CLFeb 25, 2025

Predicting Through Generation: Why Generation Is Better for Prediction

arXiv:2502.17817v22 citationsh-index: 11ACL
Originality Incremental advance
AI Analysis

This addresses a method for improving structured prediction tasks using autoregressive models, which is incremental as it builds on existing generation-based approaches.

This paper tackles the problem of using autoregressive models for structured prediction tasks by arguing that token-level generation retains more mutual information than pooled representations, and introduces PredGen with scheduled sampling and a task adapter to address exposure bias and format mismatch. The results show PredGen consistently outperforms standard baselines on multiple classification and regression benchmarks.

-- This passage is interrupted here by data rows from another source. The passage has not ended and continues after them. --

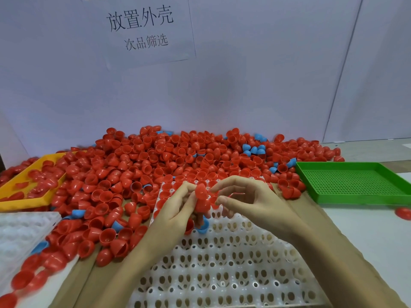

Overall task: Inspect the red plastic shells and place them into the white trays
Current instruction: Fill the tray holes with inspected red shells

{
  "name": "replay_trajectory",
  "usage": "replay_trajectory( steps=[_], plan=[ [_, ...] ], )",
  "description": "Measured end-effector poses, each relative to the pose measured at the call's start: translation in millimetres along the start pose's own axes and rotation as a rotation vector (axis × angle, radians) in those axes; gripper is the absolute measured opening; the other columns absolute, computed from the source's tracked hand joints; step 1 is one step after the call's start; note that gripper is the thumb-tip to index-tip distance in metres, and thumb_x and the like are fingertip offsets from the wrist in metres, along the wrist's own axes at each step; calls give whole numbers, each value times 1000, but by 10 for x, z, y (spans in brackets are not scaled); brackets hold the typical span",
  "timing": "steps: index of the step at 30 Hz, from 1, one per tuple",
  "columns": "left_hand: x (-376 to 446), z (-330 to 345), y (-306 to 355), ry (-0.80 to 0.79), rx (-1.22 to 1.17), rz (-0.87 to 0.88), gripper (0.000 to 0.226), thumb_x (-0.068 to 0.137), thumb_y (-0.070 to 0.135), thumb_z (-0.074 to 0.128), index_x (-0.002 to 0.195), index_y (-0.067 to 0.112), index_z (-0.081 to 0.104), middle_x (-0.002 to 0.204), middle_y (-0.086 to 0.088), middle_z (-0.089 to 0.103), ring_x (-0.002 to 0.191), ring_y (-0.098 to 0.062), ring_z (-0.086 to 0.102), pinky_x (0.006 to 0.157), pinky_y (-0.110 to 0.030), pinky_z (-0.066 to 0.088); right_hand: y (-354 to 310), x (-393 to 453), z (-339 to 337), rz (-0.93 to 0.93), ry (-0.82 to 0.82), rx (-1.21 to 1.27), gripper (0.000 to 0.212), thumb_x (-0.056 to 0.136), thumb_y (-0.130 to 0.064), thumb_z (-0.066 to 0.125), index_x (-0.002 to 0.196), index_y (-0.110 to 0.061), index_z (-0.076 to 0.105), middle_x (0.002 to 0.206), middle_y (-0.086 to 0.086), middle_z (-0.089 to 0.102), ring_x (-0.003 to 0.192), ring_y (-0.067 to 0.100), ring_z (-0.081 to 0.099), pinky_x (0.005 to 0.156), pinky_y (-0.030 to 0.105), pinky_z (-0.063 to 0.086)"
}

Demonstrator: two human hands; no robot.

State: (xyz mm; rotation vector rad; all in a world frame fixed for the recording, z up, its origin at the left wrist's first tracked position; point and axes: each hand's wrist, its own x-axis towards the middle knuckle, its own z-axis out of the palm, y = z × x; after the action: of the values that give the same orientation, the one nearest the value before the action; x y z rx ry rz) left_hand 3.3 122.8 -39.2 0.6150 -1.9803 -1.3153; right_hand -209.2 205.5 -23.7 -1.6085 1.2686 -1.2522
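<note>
A big heap of red plastic shells (169,165) covers the table's middle and back. In front of me lies a white tray (222,263) with rows of round pockets; a few red shells sit in its far rows. My left hand (175,210) grips a stack of red shells (202,200) above the tray, with a blue shell (202,226) under its lower fingers. My right hand (246,201) hovers just right of the stack, its fingertips touching the top shell, fingers loosely bent.
A yellow tray (13,203) with red shells stands at the left. A green perforated tray (355,183) stands at the right. A second white tray (20,230) lies at the near left. Blue shells (253,150) are scattered in the heap. A white wall with a paper sign (142,30) stands behind.
</note>
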Motion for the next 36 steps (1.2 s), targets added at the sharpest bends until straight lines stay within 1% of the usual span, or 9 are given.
replay_trajectory(
  steps=[5, 9, 13, 18, 22, 25, 28, 31, 36],
  plan=[
    [-14, 43, 13, -36, -97, -45, 29, 111, 35, 35, 108, 20, 60, 81, -9, 70, 70, -25, 65, 68, -29, 54, 19, -2, 44, 31, -75, -64, 18, 93, -27, 81, 110, -24, 76, 102, 2, 75, 86, 17, 73, 81, 31, 61],
    [-20, 71, 10, -47, -106, -66, 29, 112, 37, 35, 112, 22, 59, 82, -8, 71, 76, -45, 66, 69, -43, 60, 31, -2, 79, 9, -59, -116, 11, 94, -29, 79, 99, -20, 77, 90, -3, 75, 77, 13, 68, 76, 30, 60],
    [-3, 74, -1, -1, -86, -39, 27, 107, 41, 40, 125, 26, 52, 94, -12, 75, 77, -32, 76, 69, -39, 61, 27, -4, 66, 41, -7, -84, 12, 100, -24, 71, 99, -13, 74, 77, -11, 70, 70, 5, 65, 68, 22, 54],
    [7, 33, -28, 47, 89, 85, 46, 97, 34, 68, 138, 42, 48, 112, 7, 70, 90, -22, 77, 80, -31, 62, 23, -3, 48, 95, 23, -20, 18, 104, -25, 65, 104, -7, 70, 76, -6, 67, 69, 12, 64, 73, 35, 60],
    [1, 43, -18, 56, 185, 143, 39, 101, 18, 67, 133, 38, 57, 105, 7, 75, 93, -17, 77, 83, -28, 61, 6, -9, 62, 84, -4, 15, 18, 103, -27, 65, 107, -10, 70, 83, -2, 67, 73, 14, 64, 75, 44, 59],
    [-5, 24, 1, 47, 90, 96, 33, 103, 17, 63, 131, 34, 59, 107, -2, 75, 99, -23, 76, 86, -34, 62, -1, -2, 64, 40, -15, -33, 12, 104, -24, 64, 110, -18, 73, 82, -3, 65, 71, 11, 63, 72, 38, 60],
    [-11, 34, 37, 8, -12, 40, 27, 99, 30, 67, 125, 25, 59, 108, -5, 75, 97, -24, 77, 83, -30, 62, 12, -2, 60, 7, -20, -107, 13, 104, -19, 64, 111, -23, 75, 80, -6, 65, 69, 9, 63, 70, 28, 56],
    [-15, 52, 20, 38, 29, 32, 26, 92, 36, 73, 110, 23, 61, 104, 0, 76, 96, -19, 76, 83, -26, 61, 41, -3, 71, 3, -30, -178, 13, 103, -18, 66, 112, -21, 76, 78, -5, 68, 68, 10, 64, 70, 25, 55],
    [5, 14, -35, 51, 57, -15, 14, 99, 21, 70, 109, 21, 61, 102, -4, 77, 100, -19, 75, 91, -33, 59, 34, 4, 92, -25, 0, -191, 15, 104, -16, 65, 111, -20, 77, 94, -4, 75, 73, 7, 67, 70, 27, 57]
  ],
)
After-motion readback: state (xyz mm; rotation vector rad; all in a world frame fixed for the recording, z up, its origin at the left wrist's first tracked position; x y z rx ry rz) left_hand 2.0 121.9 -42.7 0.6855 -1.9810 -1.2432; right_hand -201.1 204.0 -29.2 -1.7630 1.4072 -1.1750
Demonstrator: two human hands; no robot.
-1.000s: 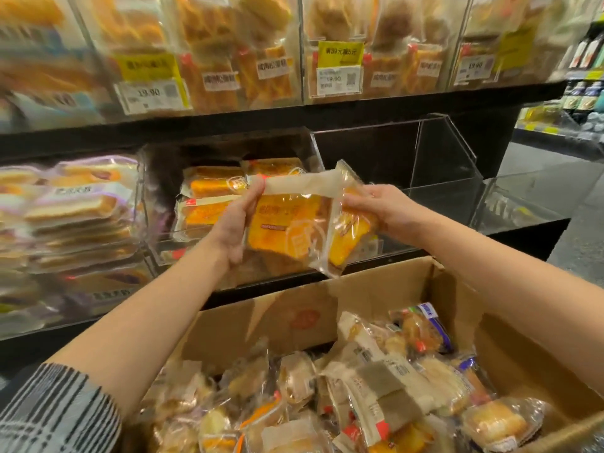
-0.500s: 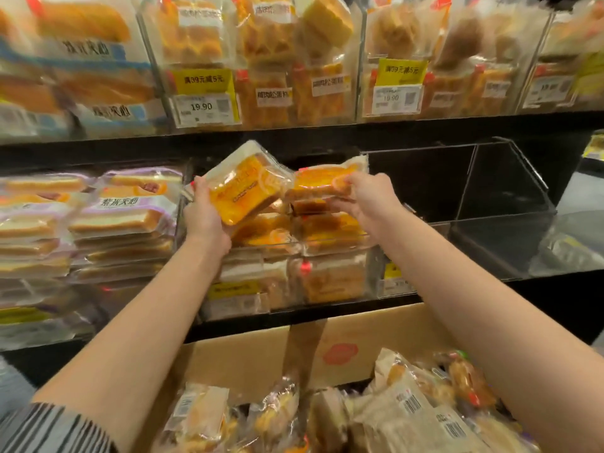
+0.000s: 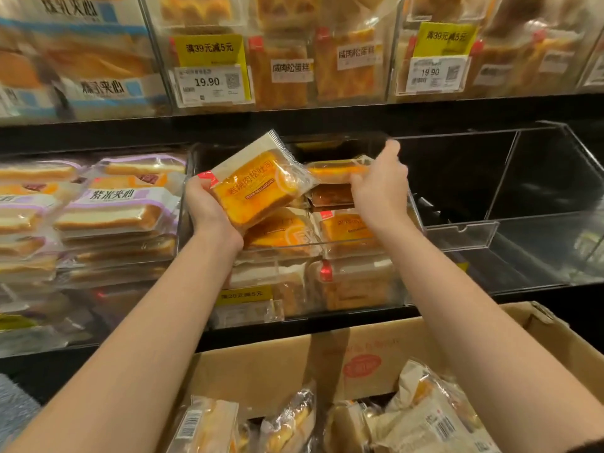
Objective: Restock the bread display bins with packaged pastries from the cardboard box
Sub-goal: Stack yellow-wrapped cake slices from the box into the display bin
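Warm, fairly dim shop light is falling from above, leaving the shelf [image 3: 294,117] edges and the depths of the clear bins [image 3: 464,223] sinking into black. Glare is streaking the bin fronts and the price tags [image 3: 212,83]. Motion blur is smearing packets at the upper left corner. The wide lens is bending shelf lines near the edges.

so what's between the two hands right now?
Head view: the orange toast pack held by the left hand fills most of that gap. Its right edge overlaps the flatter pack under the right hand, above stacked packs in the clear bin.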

This paper argues that generating output tokens is more effective than using pooled representations for prediction tasks because token-level generation retains more mutual information. Since LLMs are trained on massive text corpora using next-token prediction, generation aligns naturally with their learned behavior. Using the Data Processing Inequality (DPI), we provide both theoretical and empirical evidence supporting this claim. However, autoregressive models face two key challenges when used for prediction: (1) exposure bias, where the model sees ground truth tokens during training but relies on its own predictions during inference, leading to errors, and (2) format mismatch, where discrete tokens do not always align with the tasks required output structure. To address these challenges, we introduce PredGen(Predicting Through Generating), an end to end framework that (i) uses scheduled sampling to reduce exposure bias, and (ii) introduces a task adapter to convert the generated tokens into structured outputs. Additionally, we introduce Writer-Director Alignment Loss (WDAL), which ensures consistency between token generation and final task predictions, improving both text coherence and numerical accuracy. We evaluate PredGen on multiple classification and regression benchmarks. Our results show that PredGen consistently outperforms standard baselines, demonstrating its effectiveness in structured prediction tasks.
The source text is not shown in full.